Che ha devastato il Sistema Sanitario Nazionale contribuendo ad un’inammissibile disuguaglianza nei livelli di assistenza certificando, così, che un diritto sacrosanto, quello alla salute che dovrebbe essere garantito a tutti in egual misura, è oggi in alcuni territori, guarda caso quasi esclusivamente meridionali, una chimera.
Che, come certificato dallo Svimez e dall’Eurispes, ha fatto sì che solo negli ultimi dieci anni oltre 600 miliardi di euro spettanti al Sud siano stati dirottati al Nord.
Che ha creato evidenti e intollerabili storture come, ad esempio, quella subita da anni a Reggio Calabria, una delle città più povere d’Italia che è inverosimilmente anche la più tassata in assoluto.

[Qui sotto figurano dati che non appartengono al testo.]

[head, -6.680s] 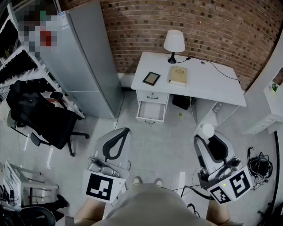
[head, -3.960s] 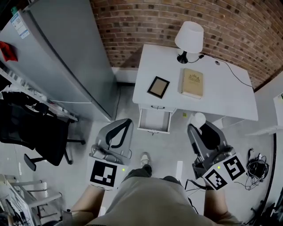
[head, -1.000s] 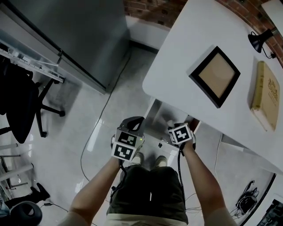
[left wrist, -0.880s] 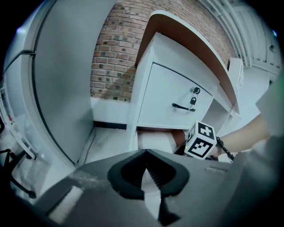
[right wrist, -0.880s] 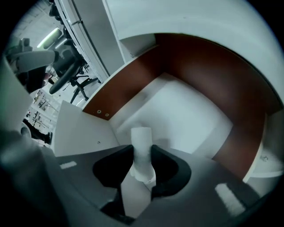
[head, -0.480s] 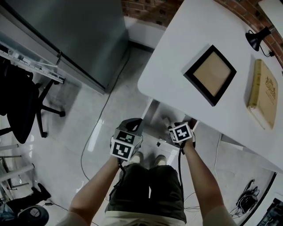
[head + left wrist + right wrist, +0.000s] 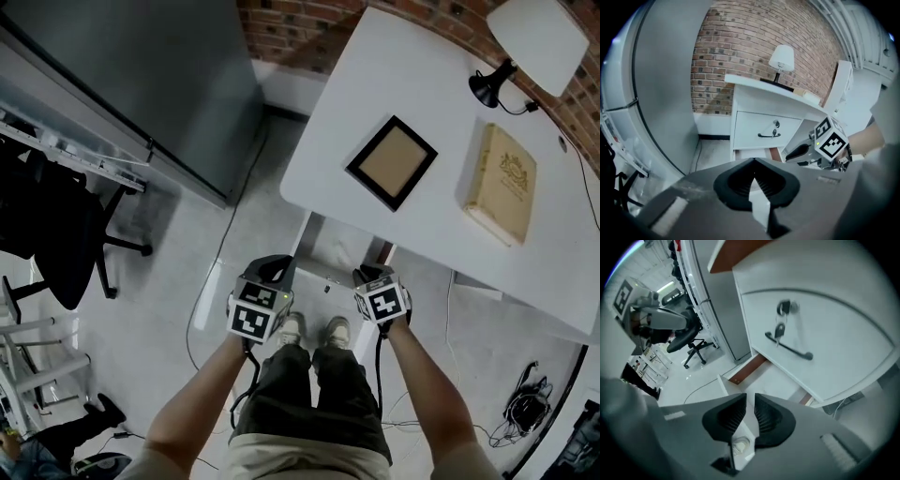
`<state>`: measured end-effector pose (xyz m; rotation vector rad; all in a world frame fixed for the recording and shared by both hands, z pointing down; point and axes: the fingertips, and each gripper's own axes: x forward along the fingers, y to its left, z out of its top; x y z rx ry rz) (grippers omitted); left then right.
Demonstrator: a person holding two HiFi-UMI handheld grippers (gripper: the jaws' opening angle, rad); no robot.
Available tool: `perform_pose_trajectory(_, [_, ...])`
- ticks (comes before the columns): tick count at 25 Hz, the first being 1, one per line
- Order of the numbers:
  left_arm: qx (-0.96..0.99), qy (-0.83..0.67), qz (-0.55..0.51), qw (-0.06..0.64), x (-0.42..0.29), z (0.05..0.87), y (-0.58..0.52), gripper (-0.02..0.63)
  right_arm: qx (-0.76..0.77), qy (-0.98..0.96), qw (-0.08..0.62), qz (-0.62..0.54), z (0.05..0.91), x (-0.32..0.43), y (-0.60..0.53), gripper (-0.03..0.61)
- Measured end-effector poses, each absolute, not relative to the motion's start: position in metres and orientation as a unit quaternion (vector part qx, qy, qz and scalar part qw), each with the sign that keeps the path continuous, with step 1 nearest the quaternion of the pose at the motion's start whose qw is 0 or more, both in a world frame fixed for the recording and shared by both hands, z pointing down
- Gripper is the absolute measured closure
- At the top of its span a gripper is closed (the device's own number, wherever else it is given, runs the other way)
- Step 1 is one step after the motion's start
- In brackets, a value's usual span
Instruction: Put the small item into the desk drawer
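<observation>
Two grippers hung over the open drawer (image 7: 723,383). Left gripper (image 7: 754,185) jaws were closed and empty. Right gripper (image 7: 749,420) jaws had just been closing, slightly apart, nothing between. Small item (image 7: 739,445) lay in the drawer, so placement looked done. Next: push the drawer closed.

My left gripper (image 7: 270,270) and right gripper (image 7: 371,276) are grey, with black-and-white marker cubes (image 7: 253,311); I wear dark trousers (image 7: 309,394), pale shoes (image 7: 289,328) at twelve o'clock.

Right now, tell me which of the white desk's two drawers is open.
The lower white drawer, pulled out with its brown side showing. The upper drawer, with a black handle and key, is shut.
</observation>
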<state>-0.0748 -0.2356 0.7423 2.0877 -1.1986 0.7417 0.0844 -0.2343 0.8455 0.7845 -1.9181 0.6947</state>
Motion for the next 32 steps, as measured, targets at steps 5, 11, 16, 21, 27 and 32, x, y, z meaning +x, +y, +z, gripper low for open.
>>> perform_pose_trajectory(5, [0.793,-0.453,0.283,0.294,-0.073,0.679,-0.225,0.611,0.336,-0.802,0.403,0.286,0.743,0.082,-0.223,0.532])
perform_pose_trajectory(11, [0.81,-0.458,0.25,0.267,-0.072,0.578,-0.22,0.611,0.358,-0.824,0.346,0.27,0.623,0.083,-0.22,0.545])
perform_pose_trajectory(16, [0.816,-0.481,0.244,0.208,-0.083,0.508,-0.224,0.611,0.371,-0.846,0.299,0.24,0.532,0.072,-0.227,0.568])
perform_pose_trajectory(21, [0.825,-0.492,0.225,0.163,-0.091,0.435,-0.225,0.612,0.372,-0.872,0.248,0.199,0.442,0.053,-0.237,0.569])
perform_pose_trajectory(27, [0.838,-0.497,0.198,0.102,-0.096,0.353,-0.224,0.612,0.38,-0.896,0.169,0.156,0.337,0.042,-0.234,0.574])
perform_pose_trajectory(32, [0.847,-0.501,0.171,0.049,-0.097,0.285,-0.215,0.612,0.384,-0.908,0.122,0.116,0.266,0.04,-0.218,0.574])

Non bastasse tutto ciò e nonostante che, proprio durante l’emergenza pandemica si siano appalesati tutti i limiti di un sistema regionalistico inefficiente ed elefantiaco, adesso si vuole proseguire con questa follia federalista addirittura ampliandola! Si vogliono infatti, tramite l’applicazione dell’Autonomia Differenziata, trasferire 23 materie, oggi di competenza concorrente Stato/Regioni, direttamente alla competenza esclusiva delle Regioni. Materie che spaziano dalla sanità alla scuola, dai trasporti all’approvvigionamento delle risorse energetiche, dai rapporti internazionali all’ambiente.
Una sorta di secessione a tutto vantaggio delle regioni più floride e, chiaramente, a danno del Mezzogiorno, mascherata da “autonomia” che, guarda caso, è stata inserita all’interno della Legge di Bilancio così da impedire l’eventuale promozione di un referendum abrogativo dato che, da questo Istituto Giuridico, sono escluse le leggi tributarie e di bilancio.
Ci chiediamo quindi come sia possibile che i rappresentanti regionali, la deputazione calabrese e tutti i colleghi meridionali, coloro che dovrebbero tutelare gli interessi di un territorio già devastato da una crisi atavica e da un sistema truccato che tende a privilegiare le regioni più ricche, non abbiano ancora levato una forte voce unitaria e messo in atto, ognuno per le proprie competenze, tutte le azioni propedeutiche a contrastare questo gravissimo e indecoroso colpo di mano che, se portato a compimento, darà il definitivo colpo di grazia a tutte le speranze per una crescita economica e sociale dell’intero Sud Italia.
Ecco perché, con questa nostra, siamo a richiederle chiarimenti sulla sua posizione riguardo l’Autonomia Differenziata e le azioni che personalmente o di concerto con i suoi colleghi intende attuare, ove sia contrario a questo ulteriore percorso autonomista, per opporsi a tale DDL.
Riteniamo sia indispensabile agire ora, prima che sia troppo tardi, così da scongiurare il pericolo che venga seguito lo stesso iter che nel 2001 pose le basi per la realizzazione dell’attuale pessimo e ingiusto federalismo le cui nefaste conseguenze, in quanto meridionali, siamo costretti, impotenti, a subire.